I've tried both bufferedwriters and files.write, and they have similar times to create file3, both in the 1:30 minute range, but i'm not sure if the bottleneck is at reading or writing

The sample files i'm using are currently at 36,000 records, but the actual file i'll be using is ~650,000 so taking (if it scales linearly) 1625 seconds is completely unfeasible for this operation

Edit : I've modified the code to only open files once, rather than per iteration, however i'm now getting stream closed when skipping to the nth line I thought that by doing streams.get(ordinal).skip(i).findFirst().get(); would return a new stream instead of skipping then closing the stream

Edit 2 : Modified the code to use bufferedreaders instead of streams, and write to file every 1000 lines read, and thats determined that the bottleneck is reading, because it still takes ~1:30 to do

Upvotes: 3

Views: 524

Answers (1)

Vasif
Vasif

Reputation: 778

First of all concating string using + operator is ok when it is not under loop. But when you want to merge strings in a loop you should use StringBuilder for better performance.

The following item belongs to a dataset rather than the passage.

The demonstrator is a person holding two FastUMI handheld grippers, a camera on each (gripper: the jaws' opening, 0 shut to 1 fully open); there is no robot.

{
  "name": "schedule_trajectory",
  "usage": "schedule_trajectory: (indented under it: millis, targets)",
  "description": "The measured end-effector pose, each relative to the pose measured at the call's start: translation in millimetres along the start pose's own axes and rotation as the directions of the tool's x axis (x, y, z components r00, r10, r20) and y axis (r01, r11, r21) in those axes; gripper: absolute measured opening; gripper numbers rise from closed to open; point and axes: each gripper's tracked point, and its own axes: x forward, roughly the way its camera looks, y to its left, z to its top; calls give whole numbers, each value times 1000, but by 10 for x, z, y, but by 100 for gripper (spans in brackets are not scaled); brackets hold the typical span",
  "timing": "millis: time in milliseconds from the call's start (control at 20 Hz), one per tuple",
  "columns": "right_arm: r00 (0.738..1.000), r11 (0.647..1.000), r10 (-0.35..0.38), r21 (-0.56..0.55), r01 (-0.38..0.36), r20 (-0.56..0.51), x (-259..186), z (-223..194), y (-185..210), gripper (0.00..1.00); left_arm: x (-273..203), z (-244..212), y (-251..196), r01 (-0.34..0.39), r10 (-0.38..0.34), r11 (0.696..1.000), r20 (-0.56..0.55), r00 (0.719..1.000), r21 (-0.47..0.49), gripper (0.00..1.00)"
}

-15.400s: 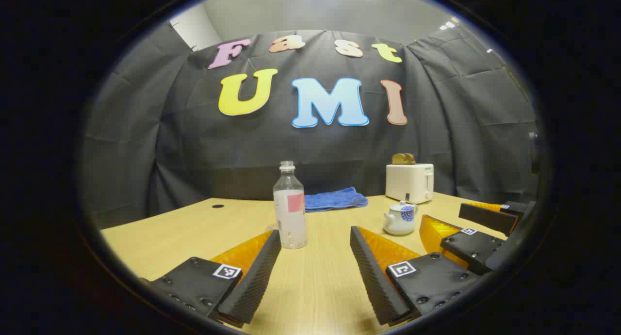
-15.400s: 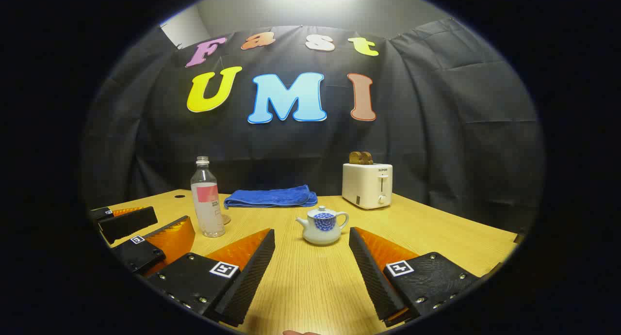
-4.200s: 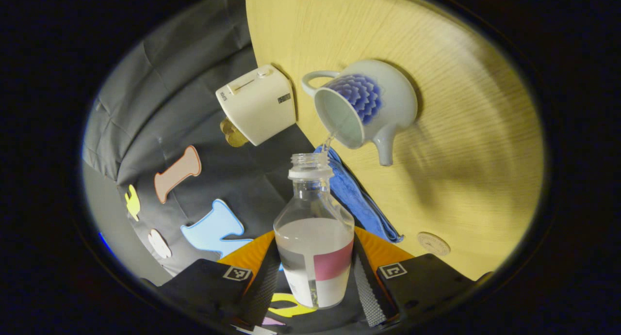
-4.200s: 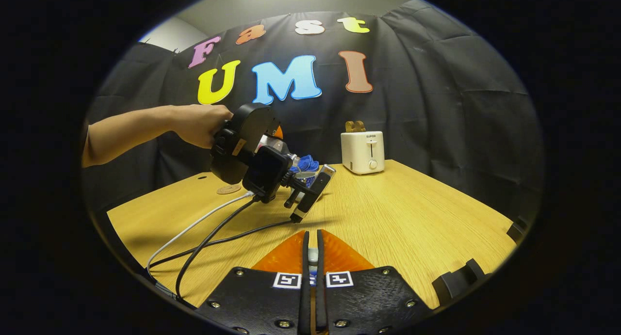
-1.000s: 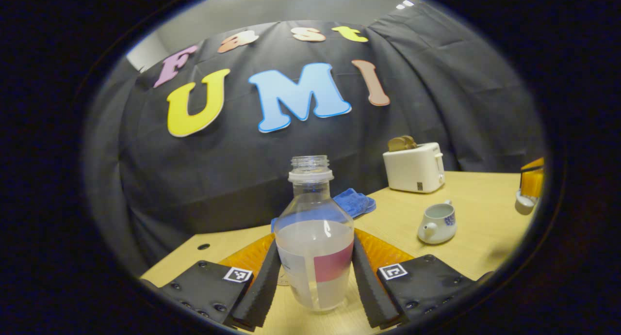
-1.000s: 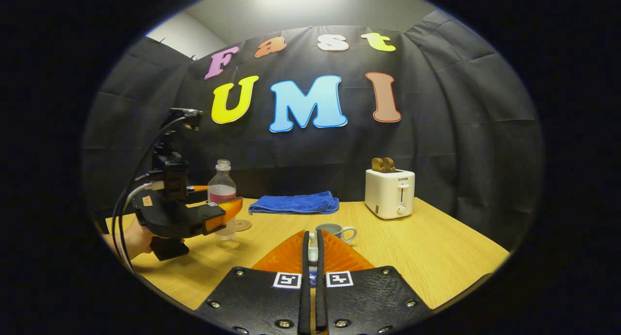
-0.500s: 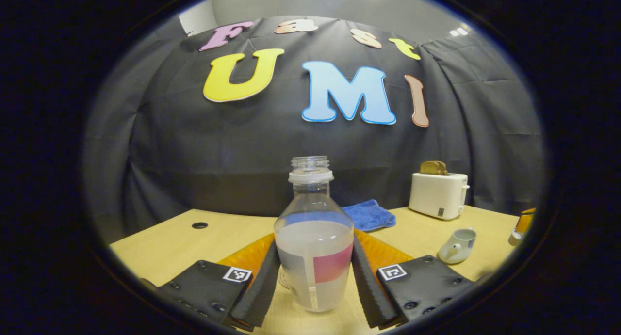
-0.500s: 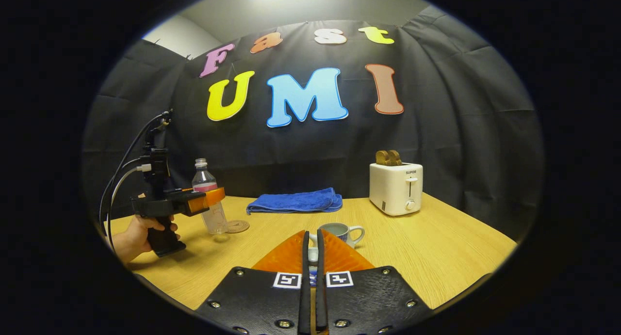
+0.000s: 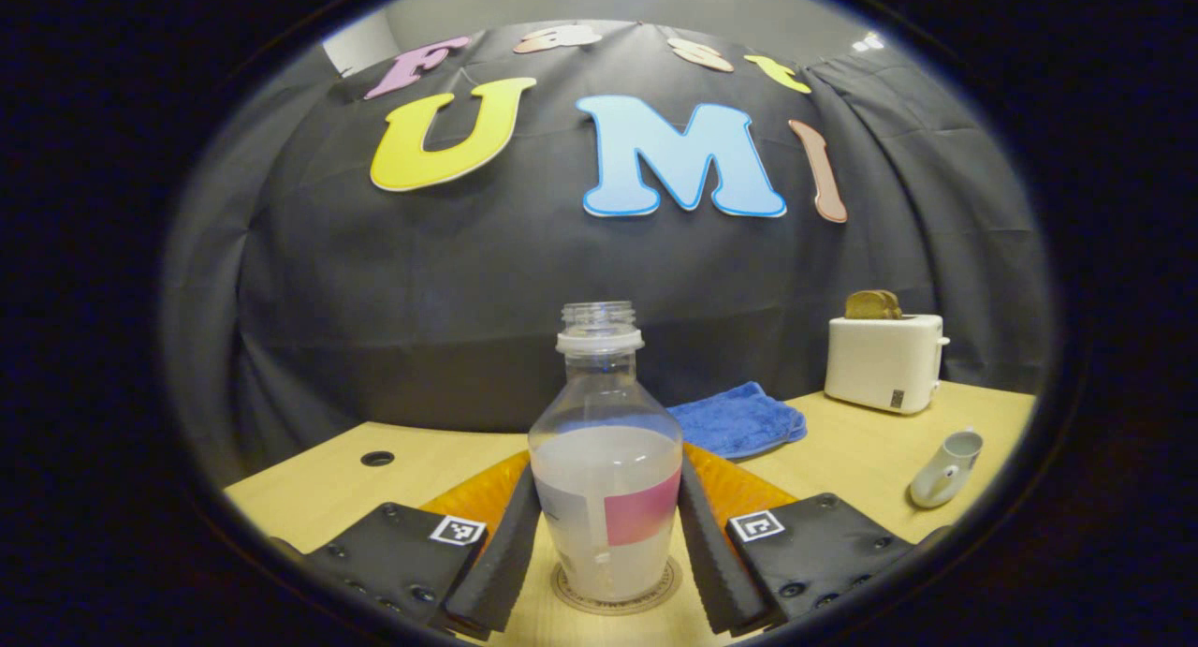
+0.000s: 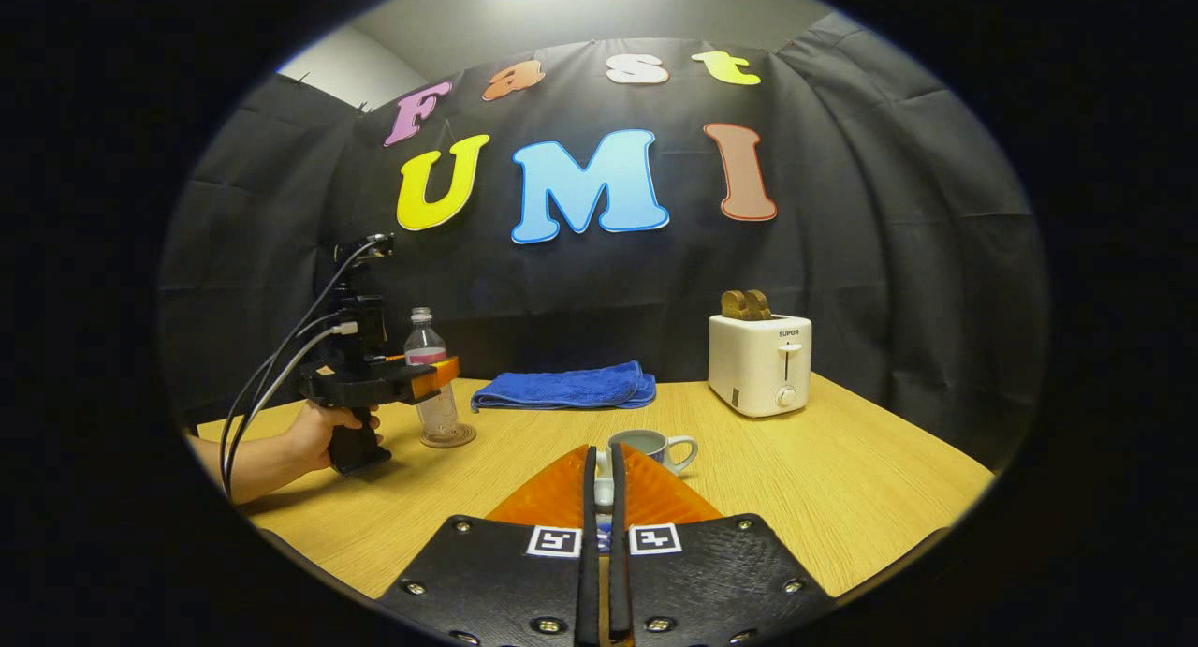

Second thing which you can improve you can write to file at the end like:

StringBuilder finalWrite = new StringBuilder();
for (int i = 0; i < toCombine.get(0).recordCount(); i++)
{

    for (FileSheet j : toCombine)
    {
        int ordinal = toCombine.indexOf(j);

        finalWrite.append(streams.get(ordinal).readLine());

        if (toCombine.indexOf(j) != toCombine.size() - 1)
        {
            finalWrite.append(",");
        }
        else
        {
            finalWrite.append("\n");
        }
    }           
}

Files.write(Paths.get(outputFilepath), finalWrite.toString().getBytes());

Upvotes: 1

Related Questions